-----------------------------------------------------------
This is an automatically generated e-mail. To reply, visit:
https://reviews.apache.org/r/43948/
-----------------------------------------------------------
Review request for Ambari, Alejandro Fernandez, Andrew Onischuk, Sumit Mohanty,
and Sid Wagle.
Bugs: AMBARI-15158
https://issues.apache.org/jira/browse/AMBARI-15158
Repository: ambari
Description
-------
If ATS is installed than Resource Manager after starting will check if the
directories where ATS will store time line data for active and completed
applications exists in DFS. There migh tbe cases when RM comes up much earlier
than ATS creating these directories. In these situations RM will stop with
"IOException: /ats/active does not exist" error message.

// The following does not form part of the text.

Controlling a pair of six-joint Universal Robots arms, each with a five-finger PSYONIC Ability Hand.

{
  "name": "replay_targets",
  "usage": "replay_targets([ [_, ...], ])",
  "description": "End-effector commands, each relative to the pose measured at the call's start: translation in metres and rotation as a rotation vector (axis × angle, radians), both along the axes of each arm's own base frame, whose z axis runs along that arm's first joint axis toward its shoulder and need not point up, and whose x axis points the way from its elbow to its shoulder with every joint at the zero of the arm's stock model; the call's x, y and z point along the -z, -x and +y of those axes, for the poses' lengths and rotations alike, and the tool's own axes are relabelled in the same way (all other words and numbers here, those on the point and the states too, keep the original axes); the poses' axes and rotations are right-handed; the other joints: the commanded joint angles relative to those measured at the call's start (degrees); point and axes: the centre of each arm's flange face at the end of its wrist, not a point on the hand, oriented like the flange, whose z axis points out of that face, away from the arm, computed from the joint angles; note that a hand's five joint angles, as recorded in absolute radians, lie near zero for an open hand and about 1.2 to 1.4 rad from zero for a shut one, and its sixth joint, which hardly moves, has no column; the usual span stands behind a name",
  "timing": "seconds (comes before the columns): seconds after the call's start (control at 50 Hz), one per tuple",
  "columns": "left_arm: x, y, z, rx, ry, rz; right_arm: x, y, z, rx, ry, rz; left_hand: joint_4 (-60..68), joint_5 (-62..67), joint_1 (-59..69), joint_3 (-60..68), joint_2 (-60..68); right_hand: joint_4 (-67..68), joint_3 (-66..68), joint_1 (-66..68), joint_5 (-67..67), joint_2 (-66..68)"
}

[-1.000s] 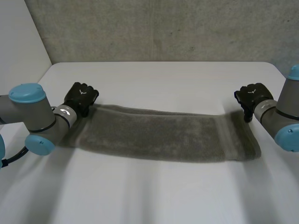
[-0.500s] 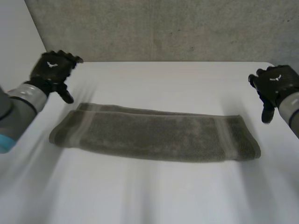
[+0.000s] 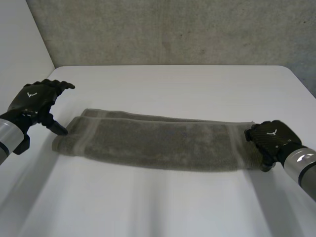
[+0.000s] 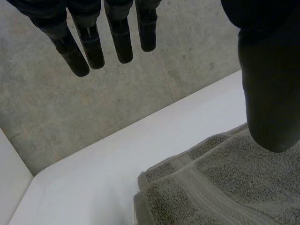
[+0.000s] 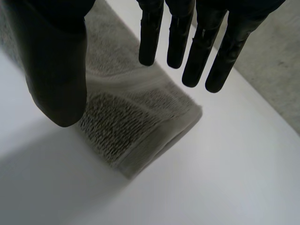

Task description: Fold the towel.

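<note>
We see a folded grey terry towel (image 3: 158, 143) on the white counter (image 3: 173, 84); our left hand (image 3: 35, 100) and right hand (image 3: 270, 138) hover at its ends, both spread open.

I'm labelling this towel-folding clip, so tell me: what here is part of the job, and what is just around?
Part of the job:
towel, lying as a long folded strip
left hand, open, by one end
right hand, open, at the other end

Just around:
table
concrete wall
</note>
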Motion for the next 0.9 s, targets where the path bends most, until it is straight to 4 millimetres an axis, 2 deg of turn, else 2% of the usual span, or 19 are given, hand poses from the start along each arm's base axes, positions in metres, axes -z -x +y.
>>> replay_targets([
  [0.02, 0.012, 0.000, -0.002, -0.004, 0.010, 0.001, 0.033, -0.003, -0.015, -0.001, -0.032, 0.008, -1.85, -11.80, -1.92, -1.27, -1.80, 6.99, 6.92, 7.04, 6.46, 7.11],
  [0.12, 0.017, 0.001, -0.002, 0.000, -0.002, 0.002, 0.048, -0.002, -0.024, 0.011, -0.043, 0.016, -1.85, -11.80, -1.92, -1.27, -1.80, 15.59, 15.52, 15.65, 15.06, 15.72],
  [0.16, 0.018, 0.002, -0.002, 0.003, -0.003, 0.001, 0.053, 0.000, -0.029, 0.038, -0.044, 0.031, -1.85, -11.80, -1.92, -1.27, -1.80, 49.54, 49.47, 49.60, 49.01, 49.66],
  [0.28, 0.018, 0.002, -0.001, 0.005, -0.004, 0.001, 0.042, 0.021, -0.045, 0.180, 0.023, 0.087, -1.85, -11.80, -1.92, -1.27, -1.80, 50.69, 50.62, 50.74, 50.16, 50.81],
  [0.32, 0.018, 0.002, -0.002, 0.003, -0.004, 0.001, 0.020, 0.037, -0.056, 0.253, 0.103, 0.118, -1.85, -11.80, -1.92, -1.27, -1.80, 50.69, 50.62, 50.74, 50.16, 50.81],
  [0.38, 0.019, 0.002, -0.001, 0.002, -0.007, 0.001, 0.012, 0.048, -0.062, 0.271, 0.134, 0.154, -1.85, -11.80, -1.92, -1.27, -1.80, 50.69, 50.62, 50.74, 50.16, 50.81],
  [0.48, 0.015, 0.001, -0.001, -0.001, 0.005, 0.000, 0.002, 0.106, -0.089, 0.339, 0.157, 0.445, -1.85, -11.80, -1.92, -1.27, -1.80, 50.69, 50.62, 50.74, 50.16, 50.81],
  [0.58, 0.009, 0.000, -0.001, -0.004, 0.026, -0.002, -0.020, 0.121, -0.107, 0.391, 0.213, 0.557, -2.02, -11.97, -2.09, -1.43, -1.97, 50.69, 50.62, 50.74, 50.16, 50.81],
  [0.62, 0.006, 0.000, -0.002, -0.003, 0.038, -0.003, -0.030, 0.108, -0.108, 0.385, 0.249, 0.530, -2.02, -11.97, -2.09, -1.43, -1.97, 50.69, 50.62, 50.74, 50.16, 50.81],
  [0.64, 0.004, 0.000, -0.003, -0.004, 0.046, -0.004, -0.043, 0.081, -0.105, 0.346, 0.302, 0.463, -2.02, -11.97, -2.09, -1.43, -1.97, 50.69, 50.62, 50.74, 50.16, 50.81],
  [0.66, 0.004, 0.000, -0.003, -0.004, 0.046, -0.004, -0.043, 0.081, -0.105, 0.346, 0.302, 0.463, -2.02, -11.97, -2.09, -1.43, -1.97, 50.69, 50.62, 50.74, 50.16, 50.81],
  [0.7, 0.000, 0.003, -0.003, 0.002, 0.059, -0.004, -0.081, 0.021, -0.088, 0.251, 0.428, 0.259, -2.02, -11.97, -2.09, -1.43, -1.97, 50.69, 50.62, 50.74, 50.16, 50.81],
  [0.72, 0.000, 0.003, -0.003, 0.002, 0.059, -0.004, -0.081, 0.021, -0.087, 0.250, 0.428, 0.258, -2.02, -11.97, -2.09, -1.43, -1.97, 50.69, 50.62, 50.74, 50.16, 50.81],
  [0.76, -0.007, 0.007, -0.005, 0.009, 0.083, -0.004, -0.101, -0.035, -0.058, 0.127, 0.477, 0.081, -2.02, -11.97, -2.09, -1.43, -1.97, 50.69, 50.62, 50.74, 50.16, 50.81],
  [0.78, -0.007, 0.007, -0.005, 0.009, 0.083, -0.004, -0.101, -0.035, -0.058, 0.126, 0.477, 0.080, -2.02, -11.97, -2.09, -1.43, -1.97, 50.69, 50.62, 50.74, 50.16, 50.81],
  [0.82, -0.009, 0.016, -0.002, 0.035, 0.092, -0.004, -0.092, -0.098, -0.015, -0.068, 0.461, 0.016, -2.02, -11.97, -2.09, -1.43, -1.97, 50.69, 50.62, 50.74, 50.16, 50.81],
  [0.84, -0.009, 0.016, -0.002, 0.036, 0.092, -0.004, -0.092, -0.098, -0.015, -0.069, 0.461, 0.016, -2.02, -11.97, -2.09, -1.43, -1.97, 50.69, 50.62, 50.74, 50.16, 50.81],
  [0.88, -0.011, 0.027, 0.003, 0.071, 0.098, -0.003, -0.060, -0.150, 0.031, -0.271, 0.401, 0.016, -2.02, -11.97, -2.09, -1.43, -1.97, 50.69, 50.62, 50.74, 50.16, 50.81],
  [0.9, -0.011, 0.027, 0.003, 0.071, 0.098, -0.003, -0.060, -0.150, 0.031, -0.272, 0.401, 0.017, -2.02, -11.97, -2.09, -1.43, -1.97, 50.69, 50.62, 50.74, 50.16, 50.81],
])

In order to avoid this situation the pythin script responsible for starting RM
component has been modified to check the existence of these directories upfront
before the RM process is started. This check is performed only if ATS is
installed and have either
yarn.timeline-service.entity-group-fs-store.active-dir or
yarn.timeline-service.entity-group-fs-store.done-dir set.
Diffs
-----
ambari-server/src/main/resources/common-services/YARN/2.1.0.2.0/package/scripts/params_linux.py
2ef404d
ambari-server/src/main/resources/common-services/YARN/2.1.0.2.0/package/scripts/resourcemanager.py
ec7799e
Diff: https://reviews.apache.org/r/43948/diff/
Testing
-------
Manual testing:
1. Created secure/non-secure clusters with Blueprint where NN, RM and ATS were
deployed to different nodes. This was tested with both cases when HDFS has
webhdfs enabled and disabled.
2. Created a cluster using the UI where NN, RM and ATS were deployed to
different nodes. After the cluster was kerberized and was tested with both
cases when HDFS has webhdfs enabled and disabled.
Python tests results:
----------------------------------------------------------------------
Total run:902
Total errors:0
Total failures:0
OK
Thanks,
Sebastian Toader